== What is expected ==
Would you print out all of the data exactly and keep the pictures out of it?
----
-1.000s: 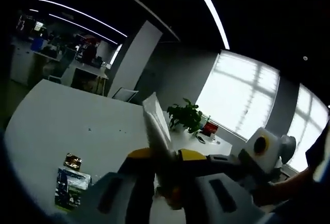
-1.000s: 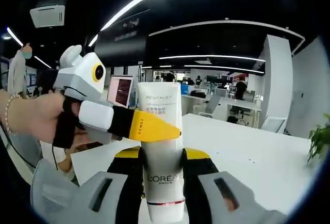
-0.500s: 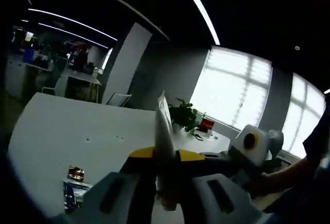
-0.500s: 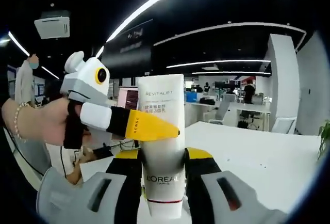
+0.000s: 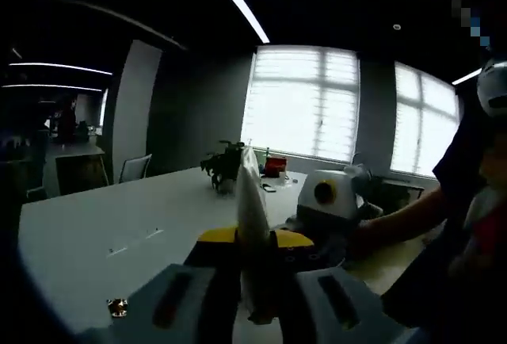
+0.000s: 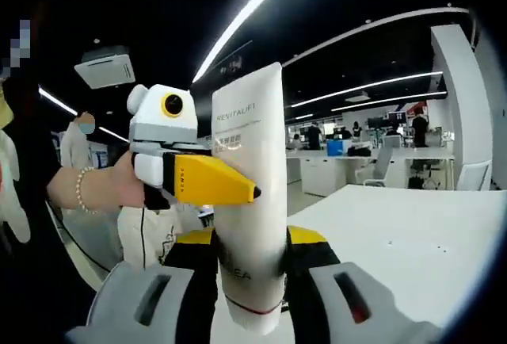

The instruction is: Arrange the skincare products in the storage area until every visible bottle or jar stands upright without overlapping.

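Large white table (image 6: 412, 233) sat below and behind; the white L'Oréal Revitalift squeeze tube (image 6: 249, 201) was held in the air above its near edge, not resting on it.

Right gripper (image 6: 252, 280): fingers were clenched on the tube's lower body near the cap end. Left gripper (image 5: 252, 280): fingers were clamped on the same tube, seen edge-on in the left gripper view.

Tube's long axis ran roughly along the right fingers, flat crimped end up and away, cap end down towards the gripper.

Judgement: a two-handed transfer. One gripper should let go only once the other's hold is firm, then bring the tube down cap-first and square to the table so it stands.

Small dark packet (image 5: 117, 307) lay near the table's close edge.
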Demonstrator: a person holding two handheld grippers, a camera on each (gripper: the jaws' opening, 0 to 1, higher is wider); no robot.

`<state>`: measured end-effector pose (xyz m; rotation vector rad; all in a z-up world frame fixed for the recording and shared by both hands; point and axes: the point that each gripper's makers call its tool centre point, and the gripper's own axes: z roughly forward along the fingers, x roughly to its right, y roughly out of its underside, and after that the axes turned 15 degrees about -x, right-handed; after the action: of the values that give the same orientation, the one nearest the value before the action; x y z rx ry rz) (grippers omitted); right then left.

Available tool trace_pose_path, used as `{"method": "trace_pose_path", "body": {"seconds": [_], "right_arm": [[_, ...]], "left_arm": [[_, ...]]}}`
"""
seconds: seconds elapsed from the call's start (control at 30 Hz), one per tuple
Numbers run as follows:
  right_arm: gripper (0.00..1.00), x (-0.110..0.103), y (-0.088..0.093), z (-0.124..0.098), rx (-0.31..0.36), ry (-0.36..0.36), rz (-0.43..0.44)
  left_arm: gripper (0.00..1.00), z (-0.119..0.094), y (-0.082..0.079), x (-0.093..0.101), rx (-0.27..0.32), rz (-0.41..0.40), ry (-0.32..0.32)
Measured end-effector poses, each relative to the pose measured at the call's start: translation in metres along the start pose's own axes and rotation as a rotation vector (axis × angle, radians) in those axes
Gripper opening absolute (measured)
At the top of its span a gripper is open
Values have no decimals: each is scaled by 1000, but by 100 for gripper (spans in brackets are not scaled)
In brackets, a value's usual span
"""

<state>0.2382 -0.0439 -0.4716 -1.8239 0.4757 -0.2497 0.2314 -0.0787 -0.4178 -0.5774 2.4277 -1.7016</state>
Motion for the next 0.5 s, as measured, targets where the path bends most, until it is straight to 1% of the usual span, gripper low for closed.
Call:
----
== Output for this task ==
-1.000s: 
-1.000s: 
-0.500s: 
-0.500s: 
+0.000s: 
+0.000s: 

The instruction is: Arrange the skincare products in the storage area until every visible bottle or jar stands upright without overlapping.

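Large white table (image 6: 412, 233) sat below and behind; the white L'Oréal Revitalift squeeze tube (image 6: 249, 201) was held in the air above its near edge, not resting on it.

Right gripper (image 6: 252, 280): fingers were clenched on the tube's lower body near the cap end. Left gripper (image 5: 252, 280): fingers were clamped on the same tube, seen edge-on in the left gripper view.

Tube's long axis ran roughly along the right fingers, flat crimped end up and away, cap end down towards the gripper.

Judgement: a two-handed transfer. One gripper should let go only once the other's hold is firm, then bring the tube down cap-first and square to the table so it stands.

Small dark packet (image 5: 117, 307) lay near the table's close edge.
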Demonstrator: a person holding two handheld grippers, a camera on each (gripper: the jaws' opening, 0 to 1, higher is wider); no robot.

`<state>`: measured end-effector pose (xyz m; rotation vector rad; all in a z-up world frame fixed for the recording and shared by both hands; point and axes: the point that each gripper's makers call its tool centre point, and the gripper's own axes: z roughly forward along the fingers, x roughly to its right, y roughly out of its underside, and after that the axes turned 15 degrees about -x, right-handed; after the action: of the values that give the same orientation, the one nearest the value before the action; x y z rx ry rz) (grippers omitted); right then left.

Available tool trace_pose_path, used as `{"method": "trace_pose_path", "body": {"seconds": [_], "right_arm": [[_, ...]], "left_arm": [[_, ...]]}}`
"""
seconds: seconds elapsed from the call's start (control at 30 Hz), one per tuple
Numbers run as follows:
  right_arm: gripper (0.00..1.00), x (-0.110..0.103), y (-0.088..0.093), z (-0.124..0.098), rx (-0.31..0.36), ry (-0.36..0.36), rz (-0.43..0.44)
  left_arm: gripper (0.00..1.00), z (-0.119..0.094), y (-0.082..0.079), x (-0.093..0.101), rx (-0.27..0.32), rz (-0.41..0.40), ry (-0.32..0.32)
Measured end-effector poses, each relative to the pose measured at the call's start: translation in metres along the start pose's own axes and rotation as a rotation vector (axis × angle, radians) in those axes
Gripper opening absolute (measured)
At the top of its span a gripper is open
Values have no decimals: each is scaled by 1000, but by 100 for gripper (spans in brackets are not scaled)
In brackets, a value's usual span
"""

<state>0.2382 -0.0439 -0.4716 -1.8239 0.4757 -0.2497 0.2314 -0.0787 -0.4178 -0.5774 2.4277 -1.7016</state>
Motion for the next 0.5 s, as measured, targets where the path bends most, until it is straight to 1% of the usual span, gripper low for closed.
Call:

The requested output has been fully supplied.